When you buy a franchise, you pay handsomely for the privilege. Therefore, it is essential that you understand what you are getting into, what you will get for your money, and that you get what you pay for.
A current court case against the fast-food chain Burgerim is a stark reminder that this is not always the case.
The Federal Trade Commission (FTC) has brought the case after several Burgermin franchisees complained that the company did not give them everything it should have.
The complaint comes after only around 130 of the 1,500 plus franchisees managed to open.
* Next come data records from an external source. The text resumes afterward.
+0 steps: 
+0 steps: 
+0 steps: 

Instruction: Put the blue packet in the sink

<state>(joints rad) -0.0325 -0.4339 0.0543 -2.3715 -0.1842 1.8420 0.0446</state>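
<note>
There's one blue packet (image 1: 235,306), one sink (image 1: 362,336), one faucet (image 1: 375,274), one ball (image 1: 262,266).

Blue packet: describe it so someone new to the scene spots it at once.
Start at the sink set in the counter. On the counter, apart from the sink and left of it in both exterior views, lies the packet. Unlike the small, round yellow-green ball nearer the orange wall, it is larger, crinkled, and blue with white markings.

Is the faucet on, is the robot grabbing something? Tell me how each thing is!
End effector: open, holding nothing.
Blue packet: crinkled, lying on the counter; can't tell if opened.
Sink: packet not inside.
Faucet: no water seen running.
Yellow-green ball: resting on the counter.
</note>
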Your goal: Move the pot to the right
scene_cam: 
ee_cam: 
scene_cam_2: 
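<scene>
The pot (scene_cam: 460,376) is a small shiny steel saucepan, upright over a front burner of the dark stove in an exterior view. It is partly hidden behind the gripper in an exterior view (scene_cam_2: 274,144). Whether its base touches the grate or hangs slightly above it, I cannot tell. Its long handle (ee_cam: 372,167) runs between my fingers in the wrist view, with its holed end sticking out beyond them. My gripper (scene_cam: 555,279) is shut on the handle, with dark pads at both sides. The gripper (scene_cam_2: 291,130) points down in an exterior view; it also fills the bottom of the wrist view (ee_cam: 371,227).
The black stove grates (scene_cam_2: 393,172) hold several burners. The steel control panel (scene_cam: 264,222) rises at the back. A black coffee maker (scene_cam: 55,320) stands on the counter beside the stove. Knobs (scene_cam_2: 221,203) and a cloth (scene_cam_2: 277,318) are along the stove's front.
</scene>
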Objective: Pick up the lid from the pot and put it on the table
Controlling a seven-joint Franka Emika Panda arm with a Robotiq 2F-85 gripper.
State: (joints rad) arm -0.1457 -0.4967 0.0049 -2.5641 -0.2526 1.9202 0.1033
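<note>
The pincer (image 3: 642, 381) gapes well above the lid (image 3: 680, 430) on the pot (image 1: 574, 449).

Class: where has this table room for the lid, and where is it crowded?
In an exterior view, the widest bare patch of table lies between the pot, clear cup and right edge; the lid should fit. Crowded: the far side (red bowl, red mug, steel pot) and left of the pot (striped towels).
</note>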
They claim Burgerim failed to provide all the information needed to do so and that it misled them over how easy it would be.
Then, when they tried to claim the promised refund for anyone unable to open, the company refused or only refunded a tiny portion of the money they had paid.
Buying a franchise is not meant to be a blind risk
The law requires franchisors to give potential franchisees a Franchise Disclosure Document (FDD). It must contain clear information to help people make an informed decision. The FTC alleges Burgerim gave the impression it would be easier than it was. It claims Burgerim failed to provide vital information in the FDD that would have allowed potential franchisees to see that for themselves.
There will always be people willing to take advantage of you in any area of business, and franchises are no different. If you are unsure about signing up for one or have concerns about the one you already own, seek legal help to evaluate the situation and decide your options.